The Veterans Affairs Department awarded a contract for national cellular service and devices valued at $200 million to three carriers: AT&T Mobility; Verizon Wireless; and A&T Systems, a company in Silver Spring, Md., that says it provides telecommunications and information infrastructure to federal, state and local governments.
Until now, VA used a variety of contract vehicles to acquire these services and devices. The department said when it launched the National Mobile Devices and Services procurement in September 2012 that it plans to use the contract to consolidate cellular services and drive down costs. Under the indefinite delivery, indefinite quantity contract, the three winners will compete for task orders.
One way VA plans to drive down airtime costs is by pooling minutes for all its cellphones. It asked bidders to provide annual pricing for a 2 million, 5 million, 10 million minute pools serving respectively 15,000, 35,000 and 75,000 users for calls made within all 50 states, the District of Columbia, Puerto Rico, and the U.S. Virgin Islands.
The department specified an unlimited data plan for smart phone users, and asked for pricing for 10,000, 25,000 and 50,000 users and up to 1,000 tablets in the first year of the contract.
Department officials anticipated that in the first year of the contracts, vendors would be required to support 72,900 voice phones and 14,373 smartphones; by the fifth year, those projections were 75,860 voice phones and 15,373 smartphones. The number of tablets in the fifth year was expected to grow to only 1,040.
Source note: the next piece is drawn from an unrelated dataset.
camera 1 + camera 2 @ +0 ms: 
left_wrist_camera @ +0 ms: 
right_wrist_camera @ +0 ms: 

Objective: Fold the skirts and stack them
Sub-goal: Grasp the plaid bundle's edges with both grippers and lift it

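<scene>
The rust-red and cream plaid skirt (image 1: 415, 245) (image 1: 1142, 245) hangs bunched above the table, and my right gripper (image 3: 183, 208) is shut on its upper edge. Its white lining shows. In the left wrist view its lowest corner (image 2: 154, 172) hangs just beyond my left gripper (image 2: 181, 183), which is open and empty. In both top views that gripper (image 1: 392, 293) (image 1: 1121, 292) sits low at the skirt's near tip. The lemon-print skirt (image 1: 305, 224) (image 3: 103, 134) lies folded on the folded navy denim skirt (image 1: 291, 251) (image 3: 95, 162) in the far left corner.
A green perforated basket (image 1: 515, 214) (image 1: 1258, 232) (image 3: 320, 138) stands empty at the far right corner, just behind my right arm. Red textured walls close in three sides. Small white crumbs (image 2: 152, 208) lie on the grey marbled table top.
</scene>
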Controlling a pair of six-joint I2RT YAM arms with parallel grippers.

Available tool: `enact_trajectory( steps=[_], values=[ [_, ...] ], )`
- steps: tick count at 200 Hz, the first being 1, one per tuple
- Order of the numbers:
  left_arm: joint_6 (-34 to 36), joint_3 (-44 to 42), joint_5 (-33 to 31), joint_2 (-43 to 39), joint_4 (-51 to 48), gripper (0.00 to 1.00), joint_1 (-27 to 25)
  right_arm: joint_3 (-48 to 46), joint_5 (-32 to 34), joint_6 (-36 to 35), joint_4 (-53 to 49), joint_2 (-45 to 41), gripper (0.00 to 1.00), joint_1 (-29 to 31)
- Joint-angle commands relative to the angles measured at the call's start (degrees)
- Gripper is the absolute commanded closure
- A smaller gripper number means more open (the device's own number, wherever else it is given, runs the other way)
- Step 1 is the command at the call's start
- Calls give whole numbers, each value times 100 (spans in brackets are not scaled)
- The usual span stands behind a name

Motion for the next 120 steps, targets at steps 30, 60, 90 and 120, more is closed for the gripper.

The deal calls for vendors to supply basic voice and text phones, smartphones and tablets, but the award notice did not detail which devices the winning bidders will supply.
The national contract covers international roaming with support for voice, text and broadband data. It also calls for unlimited broadband service for personnel who use laptop wireless data cards for connectivity. The department estimates 10,467 users in the first year of the contract and 11,029 in the fifth year.
VA also plans to tap into the contract to support mobile wireless hotspots -- hardware that connects to a cellular broadband signal and then hooks up multiple users through a Wi-Fi connection. Officials plan for 104 hotspots in the first year and 154 in the fifth year.
The awards do not include the other two national carriers, Sprint and T-Mobile. Neither of those companies responded to queries about whether they submitted bids or plan to protest the awards.